By using the histogram function in Numpy, I was able to create a graph that gave an easy visualization of the distribution of the globular cluster.

In [39]:
# Import necessary libraries
# Shrinking sphere algorithm (my own) finds the center of mass of GC
import numpy as np
import matplotlib as mpl
import matplotlib.pyplot as plt
import h5py as h5
import shrinking_sphere as ss

Gather data

First I read the last output file that NBODY6++ produced, at 240 Myrs in NBODY units (or roughly 580 Myrs). Then I use the shrinking sphere module to instantiate a coordinate object using the data, and calculate the center of mass (CoM).

In [40]:
data = h5.File('../TestSim/data_files/snap.40_240.h5part','r')
coord = ss.Coordinates(data,0)
center = coord.shrinking_sphere()

Next I take all of the particles' x and y coordinates and subtract the x and y CoM coordinates from them respectively, obtaining the relative coordinates of the particles.

In [41]:
x_rel = coord.x-center[0]
y_rel = coord.y-center[1]

Visualize the results

Now I use the histogram function to create a density plot of the particles.

In [42]:
plt.figure()
# Use the logarithmic scale
c,x,y,d = plt.hist2d(x_rel, y_rel, bins=40, norm=mpl.colors.LogNorm(), range=[[-200,200],[-200,200]], cmap='RdPu')
c = np.rot90(c)
plt.clf()
plt.xlabel('x (pc)')
plt.ylabel('y (pc)')
plt.xlim(-200,200)
plt.ylim(-200,200)
plt.imshow(c, norm=mpl.colors.LogNorm(), cmap='RdPu', extent=[-200,200,-200,200])
cb = plt.colorbar()
cb.set_label('counts in bin')

Mass Profile of Globular Clusters

To understand the distribution of the masses further, I plotted a mass profile. In the code below, I compare the mass profiles from two simulations: one where the galaxy is surrounded by a dark matter halo (default), and one without.

In [43]:
# Files to compare
files = ['../TestSim/data_files/snap.40_240.h5part','../NoHalo/data_files/snap.40_240.h5part']

Create bins

First I create 30 bins of equal width in order to calculate the total mass within that bin of radius.

In [44]:
bins = np.linspace(0,100,30)
rightBinEdge = bins[1:]

Plot data

I use the module that I coded to calculate the total mass within each bin, and add a second plot to show the ratio of total masses between the two globular clusters.

In [61]:
# Create plots
fig = plt.figure()
fig.suptitle('Mass Comparison')
ax1 = fig.add_axes([0.1, 0.3, 0.8, 0.6], ylim=(-8, 405))
ax2 = fig.add_axes([0.1, 0.1, 0.8, 0.2], ylim=(0, 2.2))

import massprofile as mp
for i in range(2):
    data = h5.File(files[i],'r')
    if i==0:
        N1 = mp.mass_at(data,0,ax1,color='steelblue',label='with halo')
    else:
        N2 = mp.mass_at(data,0,ax1,color='mediumseagreen',label='no halo',marker='d')
ax1.legend()

ax2.plot(rightBinEdge,N1/N1,color='#ad5aa1')
ax2.plot(rightBinEdge,N1/N2,color='goldenrod',marker='*')
ax2.set_ylabel('Ratio')
ax2.grid(True)

Path of the Globular Clusters

Since I had the data, I wanted to compile them to create more visualizations that illustrated the actual movement of the streams of stars. I made three types of visualizations: path of the GC's center around the Milky Way (aka origin), distance of the CoM from the origin with respect to time, and (similar to the first one) path of the GC as a "video."

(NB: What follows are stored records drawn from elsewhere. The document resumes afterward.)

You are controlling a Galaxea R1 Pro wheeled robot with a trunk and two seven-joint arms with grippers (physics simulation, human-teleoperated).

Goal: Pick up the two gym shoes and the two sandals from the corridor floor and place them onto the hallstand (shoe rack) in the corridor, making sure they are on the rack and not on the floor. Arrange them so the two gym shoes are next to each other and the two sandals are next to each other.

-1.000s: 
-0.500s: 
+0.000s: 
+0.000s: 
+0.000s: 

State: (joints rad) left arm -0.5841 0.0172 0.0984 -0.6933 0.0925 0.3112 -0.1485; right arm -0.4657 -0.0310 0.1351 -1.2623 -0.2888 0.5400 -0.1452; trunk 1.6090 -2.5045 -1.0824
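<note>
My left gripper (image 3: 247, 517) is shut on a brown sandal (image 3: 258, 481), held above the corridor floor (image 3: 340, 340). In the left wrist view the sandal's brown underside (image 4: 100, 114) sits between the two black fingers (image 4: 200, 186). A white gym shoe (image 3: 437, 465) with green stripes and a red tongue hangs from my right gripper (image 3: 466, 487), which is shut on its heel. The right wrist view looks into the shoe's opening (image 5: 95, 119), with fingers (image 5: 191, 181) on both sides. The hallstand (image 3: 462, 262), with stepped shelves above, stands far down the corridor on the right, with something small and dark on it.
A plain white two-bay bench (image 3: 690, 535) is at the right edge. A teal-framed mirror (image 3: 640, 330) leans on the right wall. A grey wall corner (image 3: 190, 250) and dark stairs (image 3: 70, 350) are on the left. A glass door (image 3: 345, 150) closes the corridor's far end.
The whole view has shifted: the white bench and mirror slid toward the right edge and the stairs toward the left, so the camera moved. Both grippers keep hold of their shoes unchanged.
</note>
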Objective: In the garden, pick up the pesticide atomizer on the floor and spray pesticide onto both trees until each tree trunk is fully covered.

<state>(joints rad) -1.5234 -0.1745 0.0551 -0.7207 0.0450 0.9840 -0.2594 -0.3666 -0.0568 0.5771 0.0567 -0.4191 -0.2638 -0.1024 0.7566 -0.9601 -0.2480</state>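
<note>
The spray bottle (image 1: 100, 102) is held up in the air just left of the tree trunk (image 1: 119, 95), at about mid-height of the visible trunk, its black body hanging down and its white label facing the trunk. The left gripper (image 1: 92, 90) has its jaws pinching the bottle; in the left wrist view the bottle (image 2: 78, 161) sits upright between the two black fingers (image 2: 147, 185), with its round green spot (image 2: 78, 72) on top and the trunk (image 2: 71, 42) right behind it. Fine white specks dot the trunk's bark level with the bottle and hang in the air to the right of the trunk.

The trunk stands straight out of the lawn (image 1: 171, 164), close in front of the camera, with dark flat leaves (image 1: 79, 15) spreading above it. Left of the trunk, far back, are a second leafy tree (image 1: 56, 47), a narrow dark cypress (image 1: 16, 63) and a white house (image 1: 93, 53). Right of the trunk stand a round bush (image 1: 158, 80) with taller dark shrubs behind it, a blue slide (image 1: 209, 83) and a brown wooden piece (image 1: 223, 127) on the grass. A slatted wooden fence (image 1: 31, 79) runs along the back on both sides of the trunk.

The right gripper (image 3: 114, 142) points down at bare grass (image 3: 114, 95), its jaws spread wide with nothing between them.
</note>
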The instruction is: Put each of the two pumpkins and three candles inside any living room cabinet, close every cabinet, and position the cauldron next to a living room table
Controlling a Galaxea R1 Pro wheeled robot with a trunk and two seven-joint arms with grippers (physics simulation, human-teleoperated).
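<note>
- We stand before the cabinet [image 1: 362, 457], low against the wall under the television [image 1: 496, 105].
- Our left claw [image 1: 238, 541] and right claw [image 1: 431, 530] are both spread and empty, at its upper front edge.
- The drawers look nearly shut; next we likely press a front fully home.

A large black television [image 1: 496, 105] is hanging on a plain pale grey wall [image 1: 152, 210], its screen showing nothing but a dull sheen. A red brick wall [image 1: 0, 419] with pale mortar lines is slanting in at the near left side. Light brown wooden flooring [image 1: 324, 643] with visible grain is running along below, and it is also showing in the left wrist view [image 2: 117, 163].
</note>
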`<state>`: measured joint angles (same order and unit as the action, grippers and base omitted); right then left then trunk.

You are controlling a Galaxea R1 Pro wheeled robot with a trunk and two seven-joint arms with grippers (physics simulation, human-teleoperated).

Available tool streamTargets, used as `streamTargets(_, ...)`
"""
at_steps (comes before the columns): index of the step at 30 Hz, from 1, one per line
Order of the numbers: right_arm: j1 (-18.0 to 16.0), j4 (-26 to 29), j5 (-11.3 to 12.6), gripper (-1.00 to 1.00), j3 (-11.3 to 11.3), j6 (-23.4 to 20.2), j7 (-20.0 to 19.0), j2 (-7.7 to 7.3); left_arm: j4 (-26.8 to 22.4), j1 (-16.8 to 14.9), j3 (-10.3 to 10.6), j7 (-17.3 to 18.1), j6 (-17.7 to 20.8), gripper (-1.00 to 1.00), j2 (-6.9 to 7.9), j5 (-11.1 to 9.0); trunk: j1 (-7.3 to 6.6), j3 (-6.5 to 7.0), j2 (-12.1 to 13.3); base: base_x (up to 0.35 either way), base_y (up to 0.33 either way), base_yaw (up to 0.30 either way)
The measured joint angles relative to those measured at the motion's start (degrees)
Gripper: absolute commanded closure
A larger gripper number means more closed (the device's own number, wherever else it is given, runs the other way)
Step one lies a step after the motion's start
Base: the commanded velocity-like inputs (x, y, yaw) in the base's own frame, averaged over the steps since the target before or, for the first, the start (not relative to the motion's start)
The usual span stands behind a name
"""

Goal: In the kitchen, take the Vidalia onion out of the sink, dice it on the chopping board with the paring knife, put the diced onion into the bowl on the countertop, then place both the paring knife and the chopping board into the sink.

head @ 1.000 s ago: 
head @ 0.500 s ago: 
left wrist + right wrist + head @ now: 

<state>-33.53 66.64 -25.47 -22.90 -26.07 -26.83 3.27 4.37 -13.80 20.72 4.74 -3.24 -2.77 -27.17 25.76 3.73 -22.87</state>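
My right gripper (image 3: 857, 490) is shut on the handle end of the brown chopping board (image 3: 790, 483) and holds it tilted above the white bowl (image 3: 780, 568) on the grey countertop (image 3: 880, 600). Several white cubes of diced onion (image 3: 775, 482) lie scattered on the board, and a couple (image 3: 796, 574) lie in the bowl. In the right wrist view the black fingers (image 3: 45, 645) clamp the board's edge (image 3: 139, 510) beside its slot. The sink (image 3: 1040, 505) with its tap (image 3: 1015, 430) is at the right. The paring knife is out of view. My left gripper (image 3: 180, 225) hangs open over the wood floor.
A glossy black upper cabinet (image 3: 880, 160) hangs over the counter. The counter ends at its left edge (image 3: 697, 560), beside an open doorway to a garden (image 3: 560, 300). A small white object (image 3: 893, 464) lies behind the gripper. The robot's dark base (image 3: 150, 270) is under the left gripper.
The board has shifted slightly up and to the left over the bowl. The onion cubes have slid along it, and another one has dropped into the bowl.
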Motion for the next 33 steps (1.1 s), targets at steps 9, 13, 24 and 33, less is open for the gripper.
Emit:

Extract time and xyz coordinates

For this example, I will use the outputs from when I changed the initial mass of the galaxy disk to $4.01 \times 10^{11} M_\odot$ and the mass of the dark matter halo to $9.06 \times 10^{11} M_\odot$. The ORBIT file extracted the coordinates and velocities outputted by NBODY6++.

In [46]:
time = np.genfromtxt("../Mdisk_4p01e11_Mhalo_9p06e11/data_files/global.30", usecols=1)[1:]
x = np.genfromtxt("../Mdisk_4p01e11_Mhalo_9p06e11/data_files/ORBIT",usecols=0)
y = np.genfromtxt("../Mdisk_4p01e11_Mhalo_9p06e11/data_files/ORBIT",usecols=1)
z = np.genfromtxt("../Mdisk_4p01e11_Mhalo_9p06e11/data_files/ORBIT",usecols=2)

Create plot of the path in xy-plane

In [47]:
plt.figure()
plt.plot(x,y)
plt.plot(x[0],y[0],'bo') #starting point of GC center
plt.plot(0,0,'rx') #origin aka center of MW
plt.xlabel('x (kpc)')
plt.ylabel('y (kpc)')
plt.xticks(np.arange(round(min(x)),round(max(x)+2),2))
plt.yticks(np.arange(round(min(y)),round(max(y)+2),2))
Out[47]:
([<matplotlib.axis.YTick at 0x7fe878b19c70>,
  <matplotlib.axis.YTick at 0x7fe878baa0d0>,
  <matplotlib.axis.YTick at 0x7fe878a36700>,
  <matplotlib.axis.YTick at 0x7fe8787a3c40>,
  <matplotlib.axis.YTick at 0x7fe87250e580>,
  <matplotlib.axis.YTick at 0x7fe8725127f0>,
  <matplotlib.axis.YTick at 0x7fe878325b50>,
  <matplotlib.axis.YTick at 0x7fe878564d90>,
  <matplotlib.axis.YTick at 0x7fe878564340>,
  <matplotlib.axis.YTick at 0x7fe87872c610>,
  <matplotlib.axis.YTick at 0x7fe878558370>,
  <matplotlib.axis.YTick at 0x7fe8724993d0>],
 <a list of 12 Text major ticklabel objects>)

The graph shows a curve that resembles a polar curve, which makes sense in the next graph as well.

Create plot of the distance with respect to time

I use the distance formula to calculate the radius of the GC center from the origin (center of MW), and plot this against time (625 Myrs).

In [48]:
r = np.sqrt(x**2+y**2+z**2)
plt.figure()
plt.plot(time,r,'teal')
plt.xlabel('Time (Myr)')
plt.ylabel('r (kpc)')
Out[48]:
Text(0, 0.5, 'r (kpc)')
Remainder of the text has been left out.